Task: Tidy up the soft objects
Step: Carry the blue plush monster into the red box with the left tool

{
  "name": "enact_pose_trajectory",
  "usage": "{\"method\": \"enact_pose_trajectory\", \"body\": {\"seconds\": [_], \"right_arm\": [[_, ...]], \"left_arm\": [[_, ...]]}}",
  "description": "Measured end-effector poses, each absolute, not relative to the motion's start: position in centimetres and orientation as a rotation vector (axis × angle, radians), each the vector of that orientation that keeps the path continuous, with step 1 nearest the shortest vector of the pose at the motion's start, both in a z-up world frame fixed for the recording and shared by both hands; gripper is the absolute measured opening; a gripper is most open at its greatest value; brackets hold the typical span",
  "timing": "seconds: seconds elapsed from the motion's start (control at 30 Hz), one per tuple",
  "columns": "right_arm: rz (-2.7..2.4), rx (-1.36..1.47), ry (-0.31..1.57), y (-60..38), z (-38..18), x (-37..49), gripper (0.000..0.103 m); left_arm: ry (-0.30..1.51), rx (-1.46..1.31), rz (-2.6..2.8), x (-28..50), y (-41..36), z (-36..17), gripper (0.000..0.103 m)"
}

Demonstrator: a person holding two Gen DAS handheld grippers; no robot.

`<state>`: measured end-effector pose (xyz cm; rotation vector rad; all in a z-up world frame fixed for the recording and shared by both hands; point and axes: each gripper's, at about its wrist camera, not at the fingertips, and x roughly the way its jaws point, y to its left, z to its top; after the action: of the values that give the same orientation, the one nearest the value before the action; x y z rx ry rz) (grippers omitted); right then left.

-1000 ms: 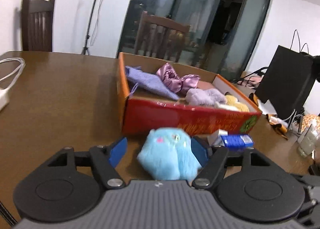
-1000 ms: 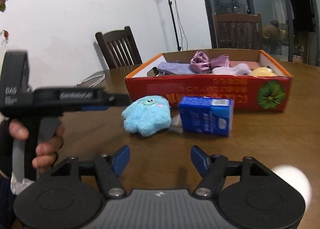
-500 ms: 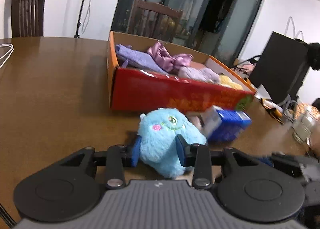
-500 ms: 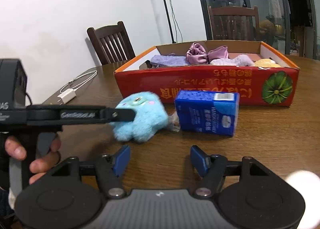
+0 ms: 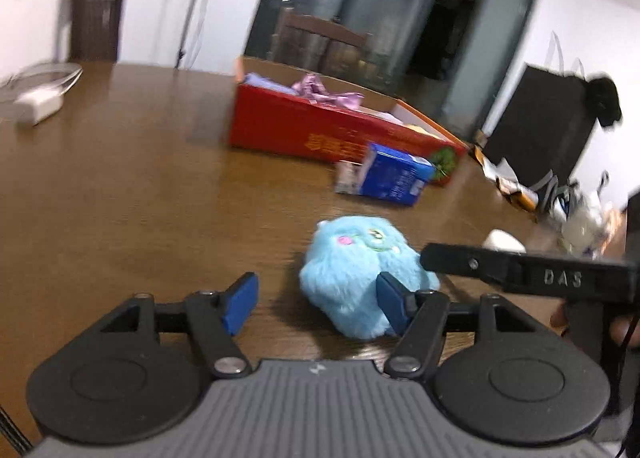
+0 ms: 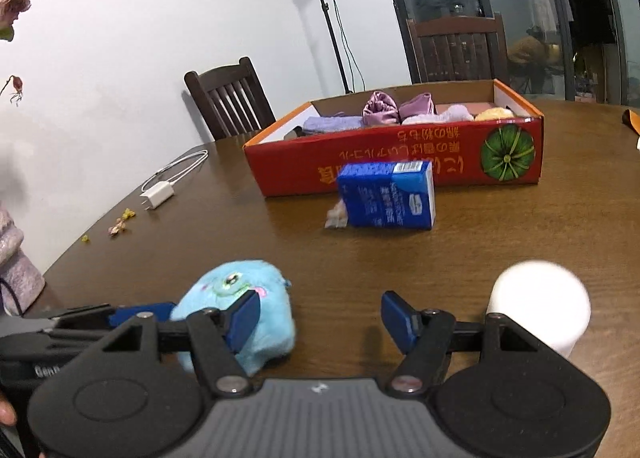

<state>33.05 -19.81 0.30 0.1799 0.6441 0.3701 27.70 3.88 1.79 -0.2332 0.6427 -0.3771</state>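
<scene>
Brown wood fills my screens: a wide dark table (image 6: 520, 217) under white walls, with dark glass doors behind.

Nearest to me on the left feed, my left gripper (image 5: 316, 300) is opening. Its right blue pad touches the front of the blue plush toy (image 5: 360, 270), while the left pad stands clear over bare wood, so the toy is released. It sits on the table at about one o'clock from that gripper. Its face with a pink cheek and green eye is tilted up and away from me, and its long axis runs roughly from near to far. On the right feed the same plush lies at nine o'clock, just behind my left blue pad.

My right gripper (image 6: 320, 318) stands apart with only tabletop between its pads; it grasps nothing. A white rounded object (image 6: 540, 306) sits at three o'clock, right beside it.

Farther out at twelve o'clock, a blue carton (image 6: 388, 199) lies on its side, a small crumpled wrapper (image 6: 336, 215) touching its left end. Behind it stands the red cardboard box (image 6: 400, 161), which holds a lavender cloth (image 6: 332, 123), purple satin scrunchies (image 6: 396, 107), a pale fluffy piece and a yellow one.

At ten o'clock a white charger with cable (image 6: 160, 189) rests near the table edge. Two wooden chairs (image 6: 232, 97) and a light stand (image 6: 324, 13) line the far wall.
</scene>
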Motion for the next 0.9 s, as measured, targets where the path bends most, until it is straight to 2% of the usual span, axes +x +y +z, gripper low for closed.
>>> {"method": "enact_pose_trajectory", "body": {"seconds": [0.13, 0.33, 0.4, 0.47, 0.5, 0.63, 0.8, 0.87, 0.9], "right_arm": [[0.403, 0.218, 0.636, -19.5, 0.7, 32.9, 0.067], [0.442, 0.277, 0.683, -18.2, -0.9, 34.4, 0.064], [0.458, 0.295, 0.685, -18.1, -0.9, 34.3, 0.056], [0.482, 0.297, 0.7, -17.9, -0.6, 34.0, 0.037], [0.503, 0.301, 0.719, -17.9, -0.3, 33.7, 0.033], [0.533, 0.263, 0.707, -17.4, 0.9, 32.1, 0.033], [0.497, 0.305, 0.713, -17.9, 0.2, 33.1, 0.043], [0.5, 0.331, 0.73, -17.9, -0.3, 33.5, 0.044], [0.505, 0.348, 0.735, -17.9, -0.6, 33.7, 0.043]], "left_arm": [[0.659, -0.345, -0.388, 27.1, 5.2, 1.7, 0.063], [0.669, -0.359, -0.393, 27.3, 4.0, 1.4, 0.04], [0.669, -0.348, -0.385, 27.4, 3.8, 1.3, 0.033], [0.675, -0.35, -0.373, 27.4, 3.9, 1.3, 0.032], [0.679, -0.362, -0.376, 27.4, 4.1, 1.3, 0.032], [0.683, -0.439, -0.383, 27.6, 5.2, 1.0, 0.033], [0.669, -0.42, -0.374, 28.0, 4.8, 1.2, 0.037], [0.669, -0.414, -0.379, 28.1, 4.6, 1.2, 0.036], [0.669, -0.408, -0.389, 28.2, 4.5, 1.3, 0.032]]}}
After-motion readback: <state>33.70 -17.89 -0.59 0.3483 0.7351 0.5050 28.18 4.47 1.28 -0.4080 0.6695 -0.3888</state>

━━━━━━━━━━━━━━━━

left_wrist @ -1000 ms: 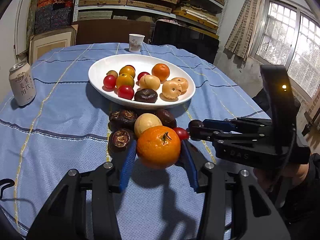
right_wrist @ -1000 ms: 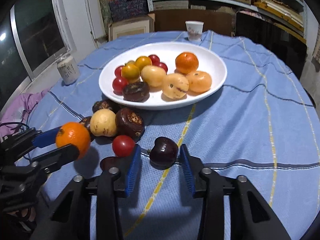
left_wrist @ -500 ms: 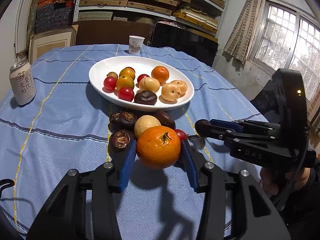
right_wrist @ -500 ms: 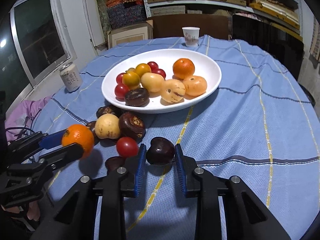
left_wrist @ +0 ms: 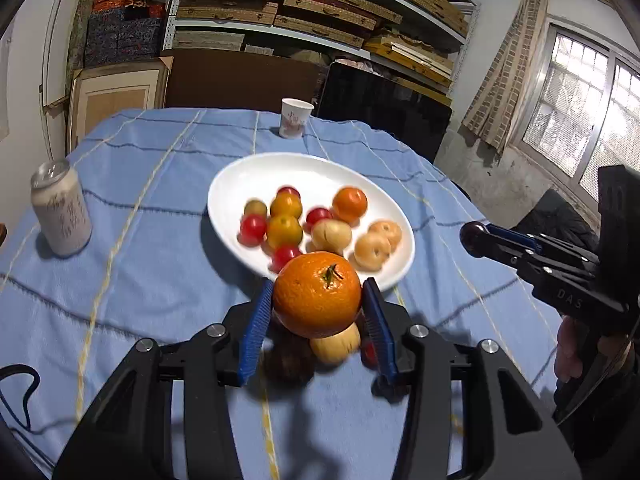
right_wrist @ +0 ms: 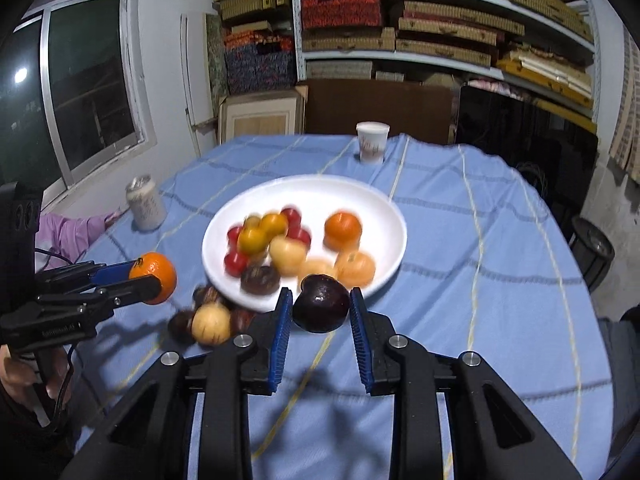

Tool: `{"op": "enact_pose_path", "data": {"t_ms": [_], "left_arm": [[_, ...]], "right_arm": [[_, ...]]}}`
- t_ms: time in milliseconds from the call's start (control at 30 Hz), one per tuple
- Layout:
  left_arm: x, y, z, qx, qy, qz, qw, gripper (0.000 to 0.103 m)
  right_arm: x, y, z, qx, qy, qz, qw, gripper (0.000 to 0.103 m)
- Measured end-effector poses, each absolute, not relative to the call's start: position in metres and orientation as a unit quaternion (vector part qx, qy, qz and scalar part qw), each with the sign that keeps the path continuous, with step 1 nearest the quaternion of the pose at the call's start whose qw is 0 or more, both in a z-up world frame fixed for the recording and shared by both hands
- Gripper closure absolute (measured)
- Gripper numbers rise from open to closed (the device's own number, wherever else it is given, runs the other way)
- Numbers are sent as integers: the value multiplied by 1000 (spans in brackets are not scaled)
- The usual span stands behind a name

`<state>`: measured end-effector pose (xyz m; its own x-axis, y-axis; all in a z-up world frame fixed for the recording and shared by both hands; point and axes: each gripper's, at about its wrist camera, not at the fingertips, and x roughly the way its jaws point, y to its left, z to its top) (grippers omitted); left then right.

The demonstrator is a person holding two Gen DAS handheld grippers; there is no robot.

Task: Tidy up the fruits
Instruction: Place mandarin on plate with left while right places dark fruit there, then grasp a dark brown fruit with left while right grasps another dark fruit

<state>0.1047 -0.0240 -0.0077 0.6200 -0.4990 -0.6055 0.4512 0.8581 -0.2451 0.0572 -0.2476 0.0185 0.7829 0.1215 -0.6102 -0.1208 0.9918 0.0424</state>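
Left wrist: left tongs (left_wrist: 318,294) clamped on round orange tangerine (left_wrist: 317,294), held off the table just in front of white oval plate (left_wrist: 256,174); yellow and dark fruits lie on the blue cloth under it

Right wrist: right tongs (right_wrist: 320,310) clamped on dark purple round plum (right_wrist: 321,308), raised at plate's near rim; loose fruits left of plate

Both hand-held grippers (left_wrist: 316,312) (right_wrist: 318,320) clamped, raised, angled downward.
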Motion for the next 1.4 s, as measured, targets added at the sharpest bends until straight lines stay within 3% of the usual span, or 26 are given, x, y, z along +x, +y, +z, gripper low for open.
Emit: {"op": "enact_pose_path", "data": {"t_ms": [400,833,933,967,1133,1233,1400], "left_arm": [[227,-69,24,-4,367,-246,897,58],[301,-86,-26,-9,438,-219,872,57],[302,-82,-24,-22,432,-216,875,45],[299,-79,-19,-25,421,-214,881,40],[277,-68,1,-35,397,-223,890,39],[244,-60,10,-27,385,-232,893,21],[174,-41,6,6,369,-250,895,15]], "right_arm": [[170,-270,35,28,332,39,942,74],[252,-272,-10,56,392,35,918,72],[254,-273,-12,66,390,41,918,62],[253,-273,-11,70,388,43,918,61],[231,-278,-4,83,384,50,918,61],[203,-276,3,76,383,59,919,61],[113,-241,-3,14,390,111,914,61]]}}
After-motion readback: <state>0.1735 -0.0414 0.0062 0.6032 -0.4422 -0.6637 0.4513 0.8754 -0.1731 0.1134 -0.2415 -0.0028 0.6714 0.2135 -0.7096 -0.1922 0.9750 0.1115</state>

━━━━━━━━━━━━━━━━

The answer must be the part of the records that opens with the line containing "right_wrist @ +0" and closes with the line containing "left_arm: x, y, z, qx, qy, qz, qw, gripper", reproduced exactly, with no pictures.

right_wrist @ +0 ms: 

Tool: `{"op": "enact_pose_path", "data": {"t_ms": [_], "left_arm": [[_, ...]], "right_arm": [[_, ...]]}}`
- t_ms: time in milliseconds from the call's start (control at 30 Hz), one per tuple
- Layout:
  left_arm: x, y, z, qx, qy, qz, qw, gripper (0.000 to 0.103 m)

This completes the requested output.